BRIEF: Please find the line that holds "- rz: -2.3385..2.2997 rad" below and reproduce it, along with every line after it through the end, exactly and without pictures.

INFORMATION SHOWN:
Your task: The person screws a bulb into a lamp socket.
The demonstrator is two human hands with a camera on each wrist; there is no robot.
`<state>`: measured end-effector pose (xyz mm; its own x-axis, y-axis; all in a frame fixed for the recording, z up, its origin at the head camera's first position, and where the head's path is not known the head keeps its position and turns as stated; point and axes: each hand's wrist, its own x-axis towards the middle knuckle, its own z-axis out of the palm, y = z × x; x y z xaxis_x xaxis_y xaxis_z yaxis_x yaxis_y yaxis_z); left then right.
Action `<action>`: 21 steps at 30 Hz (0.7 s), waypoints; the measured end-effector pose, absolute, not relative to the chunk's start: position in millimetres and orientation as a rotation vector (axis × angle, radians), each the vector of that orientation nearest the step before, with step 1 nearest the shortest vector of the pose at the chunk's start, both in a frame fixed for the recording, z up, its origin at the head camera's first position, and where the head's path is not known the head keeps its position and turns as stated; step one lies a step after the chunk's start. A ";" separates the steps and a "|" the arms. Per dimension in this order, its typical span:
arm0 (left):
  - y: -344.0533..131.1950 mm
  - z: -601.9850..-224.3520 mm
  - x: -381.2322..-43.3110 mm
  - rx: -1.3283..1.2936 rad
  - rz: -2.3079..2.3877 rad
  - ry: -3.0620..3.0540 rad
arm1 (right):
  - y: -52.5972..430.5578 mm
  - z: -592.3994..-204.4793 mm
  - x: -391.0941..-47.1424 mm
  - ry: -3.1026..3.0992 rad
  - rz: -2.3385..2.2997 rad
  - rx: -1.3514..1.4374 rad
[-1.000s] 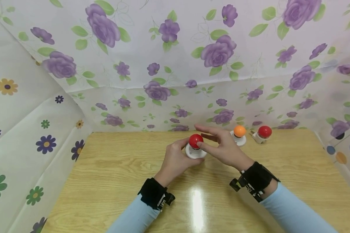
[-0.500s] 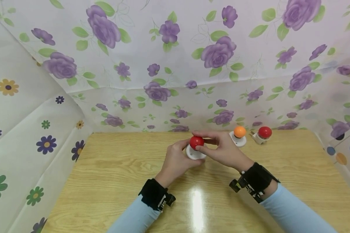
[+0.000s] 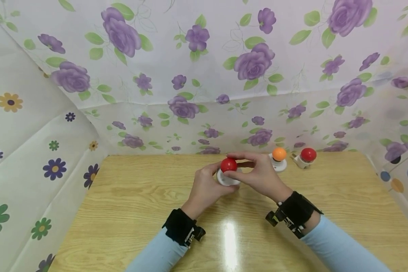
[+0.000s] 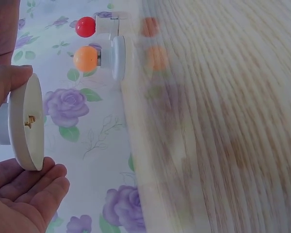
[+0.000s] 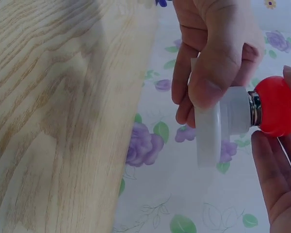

EXERCISE OUTPUT:
  - rz: -2.3385..2.2997 rad
  - rx: -1.3514..1.4374 rad
[-1.000s] 
[-0.500s] 
[+0.000s] 
[+0.000s] 
[+0.000s] 

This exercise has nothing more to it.